New method labels proteins in large tissue samples with high speed

2025-01-24
2 min read.
New technology labels proteins across whole, intact rodent brains, embryos, and even human brain samples, with "ultra-fast" speed.

Scientists at MIT have developed a new way to label proteins in 3D tissues. This technology, called CuRVE, lets them mark millions of cells in a whole mouse brain or other large tissues in just one day. The researchers shared their findings in a paper published in Nature Biotechnology.

By using antibodies that can stick to specific targets, the scientists can see what proteins cells are making. This is important because it shows what jobs cells are doing or how they react to diseases or treatments. However, looking at proteins in thick, whole tissues has been hard.

Before this, scientists had to slice tissues into thin pieces or break them apart to study them. MIT scientists had already made tissues transparent with methods like CLARITY and SHIELD. But they needed a way to label proteins uniformly throughout large tissues. Think of it like marinating a steak; the outside soaks up the flavor fast, but the inside needs more time. The same goes for tissue labeling with large antibody molecules.

Ultra-fast speed

The CuRVE technology, specifically implemented as eFLASH in this project, solves this by controlling how fast antibodies bind to proteins while also speeding up how quickly they spread through the tissue. They use a chemical, deoxycholic acid, to adjust binding speed and change the acidity of the labeling solution. They also use electric fields to push antibodies deeper into the tissue faster.

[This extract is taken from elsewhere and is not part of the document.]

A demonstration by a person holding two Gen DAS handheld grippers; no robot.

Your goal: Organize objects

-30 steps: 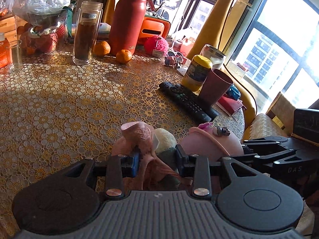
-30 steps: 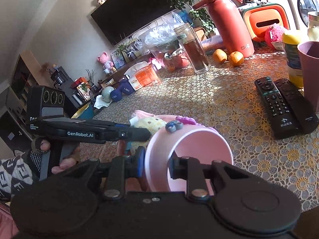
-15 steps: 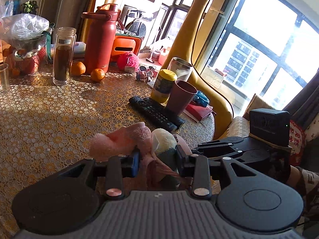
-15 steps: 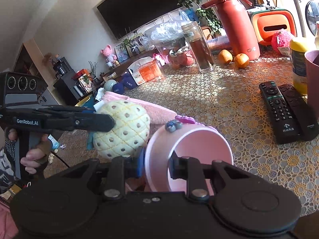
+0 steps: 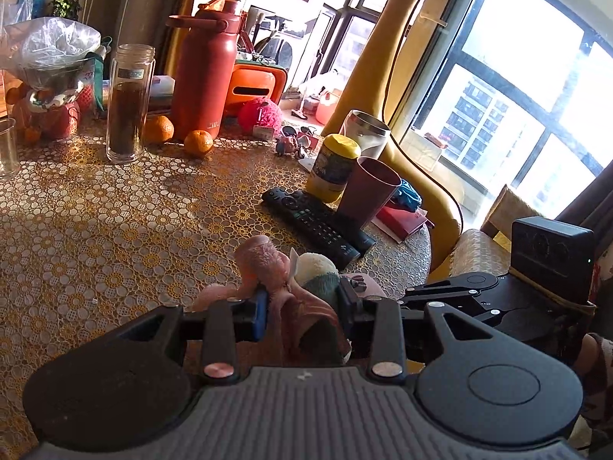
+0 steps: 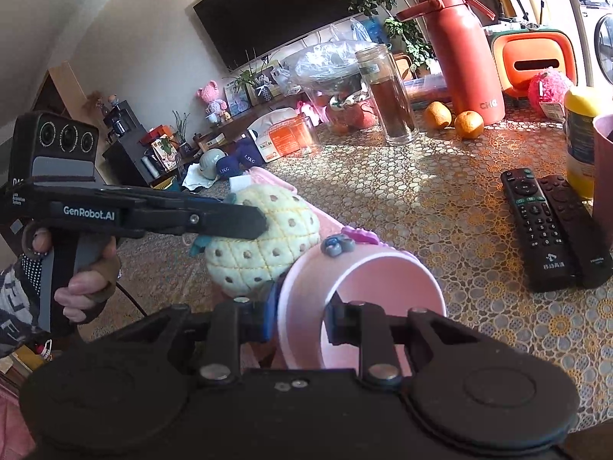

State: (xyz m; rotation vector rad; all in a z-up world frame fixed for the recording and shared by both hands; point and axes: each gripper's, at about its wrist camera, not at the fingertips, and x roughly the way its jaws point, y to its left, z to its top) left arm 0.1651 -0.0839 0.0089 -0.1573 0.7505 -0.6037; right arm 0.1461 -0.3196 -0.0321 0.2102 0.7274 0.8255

Using eFLASH, the scientists labeled over 60 different proteins in whole organs like mouse brains, embryos, and even human brain samples, all in a day - an “ultra-fast” speed for whole, intact organs, the scientists said. This is much quicker than before. They also compared their method to another where cells are genetically modified to glow when making a certain protein. They found big differences between the two methods, showing that antibody labeling can give a more accurate picture of protein presence. This could help understand biological processes better, especially where genetic labeling might mislead researchers about protein expression.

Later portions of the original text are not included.